On va mourir ici. C'est certain. Je le savais, j'aurais dû rester chez moi et rater cette foutue rencontre sportive. Parce que là, on est bien parti pour ne jamais finir ce voyage, et même très rapidement finir nos vies au milieu de cette connerie verte, de tous ces insectes volants, rampants et j'en passe.

Je ne pense qu'à ma petite Loli, enfermée avec maman dans cette maison insalubre. Si je ne rentre jamais, comment va-t-elle faire ? On n'a même pas la télévision, elle ne saura jamais qu'on a eu un accident et que nous avons fini notre trajet à plusieurs mètres en bas de la voie rapide. C'était quoi ? Un pont ? D'ailleurs comment c'est possible qu'après une chute pareille nous ne soyons pas tous morts ? Ce n'est pas normal. C'est donc ça que l'on appelle couramment un miracle ?

Tu parles de miraculés, s'amuse Ombre, vous êtes entourés d'arbres et de trucs qui piquent.

Je ferme brièvement les paupières pour tenter de la chasser, pourtant cette fois, j'ai bien peur qu'elle ait raison. Je ne sais même pas si c'est utile d'essayer de trouver un moyen de quitter cette forêt. On va sûrement tous crever de faim, ou peut-être de froid.

Cela doit faire presqu'une heure que l'on avance, je commence à avoir mal aux pieds.

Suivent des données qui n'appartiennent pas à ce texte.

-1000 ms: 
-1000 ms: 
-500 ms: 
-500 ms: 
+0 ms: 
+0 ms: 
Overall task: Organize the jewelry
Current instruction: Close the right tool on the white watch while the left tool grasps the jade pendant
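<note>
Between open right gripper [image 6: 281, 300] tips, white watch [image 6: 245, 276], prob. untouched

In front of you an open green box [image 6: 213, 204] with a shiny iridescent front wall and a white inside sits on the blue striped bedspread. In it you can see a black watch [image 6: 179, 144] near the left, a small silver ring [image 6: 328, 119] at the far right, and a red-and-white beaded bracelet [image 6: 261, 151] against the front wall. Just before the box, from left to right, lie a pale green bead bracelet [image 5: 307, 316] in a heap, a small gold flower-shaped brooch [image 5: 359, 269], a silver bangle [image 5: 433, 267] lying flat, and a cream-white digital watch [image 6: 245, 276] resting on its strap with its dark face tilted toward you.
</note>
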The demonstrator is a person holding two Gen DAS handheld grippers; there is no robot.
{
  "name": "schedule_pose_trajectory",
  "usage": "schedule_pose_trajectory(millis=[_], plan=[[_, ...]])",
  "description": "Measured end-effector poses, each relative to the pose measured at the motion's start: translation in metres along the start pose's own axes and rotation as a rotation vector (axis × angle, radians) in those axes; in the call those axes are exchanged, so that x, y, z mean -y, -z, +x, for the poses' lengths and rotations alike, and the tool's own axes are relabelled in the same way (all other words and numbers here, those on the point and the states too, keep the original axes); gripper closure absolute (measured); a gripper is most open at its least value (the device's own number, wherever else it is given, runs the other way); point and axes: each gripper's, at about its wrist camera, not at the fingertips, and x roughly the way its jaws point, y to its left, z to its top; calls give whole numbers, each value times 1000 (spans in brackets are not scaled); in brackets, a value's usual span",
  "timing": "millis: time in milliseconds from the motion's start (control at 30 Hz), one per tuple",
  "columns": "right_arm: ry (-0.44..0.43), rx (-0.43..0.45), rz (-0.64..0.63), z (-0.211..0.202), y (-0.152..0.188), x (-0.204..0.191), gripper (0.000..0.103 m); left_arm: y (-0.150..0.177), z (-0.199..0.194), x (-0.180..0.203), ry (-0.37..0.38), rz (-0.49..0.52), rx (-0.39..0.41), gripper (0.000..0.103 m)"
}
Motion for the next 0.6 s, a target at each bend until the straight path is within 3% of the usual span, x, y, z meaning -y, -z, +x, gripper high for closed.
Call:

Ça me gonfle, mais je me dis tout de même que c'est sûrement mieux que de rester le cul assis près d'un macchabée.

— Au fait, moi c'est Will, lance le brun de presque deux mètres qui marche à mes côtés.

Il s'est décidé à parler, je préférais quand il ne le faisait pas. Je tourne la tête dans sa direction, ses yeux bleus se posent sur moi alors qu'il tente un léger sourire. Il l'efface rapidement quand je le toise.

— Je sais qui tu es, William Marx, craché-je en le fixant encore.

Je ne risque pas d'oublier ce crétin, si je ne l'apprécie pas ce n'est pas uniquement parce qu'il est capitaine des Lions. Il semble déconcerté un instant, puis hoche la tête.

— Oui, le foot, suppose-t-il.

Je ricane, c'est plus fort que moi. Non, ce n'est pas sa performance au sport qui a fait que je me rappelle de son prénom, ou de son minois aux yeux clairs et aux cheveux aussi sombres que les ténèbres qui rôdent dans ma tête.

— Pas vraiment. Je fais partie des victimes de votre bizutage débile. Tu sais, l'année dernière ? dis-je acerbe. J'ai passé trois jours sur les chiottes à me vider.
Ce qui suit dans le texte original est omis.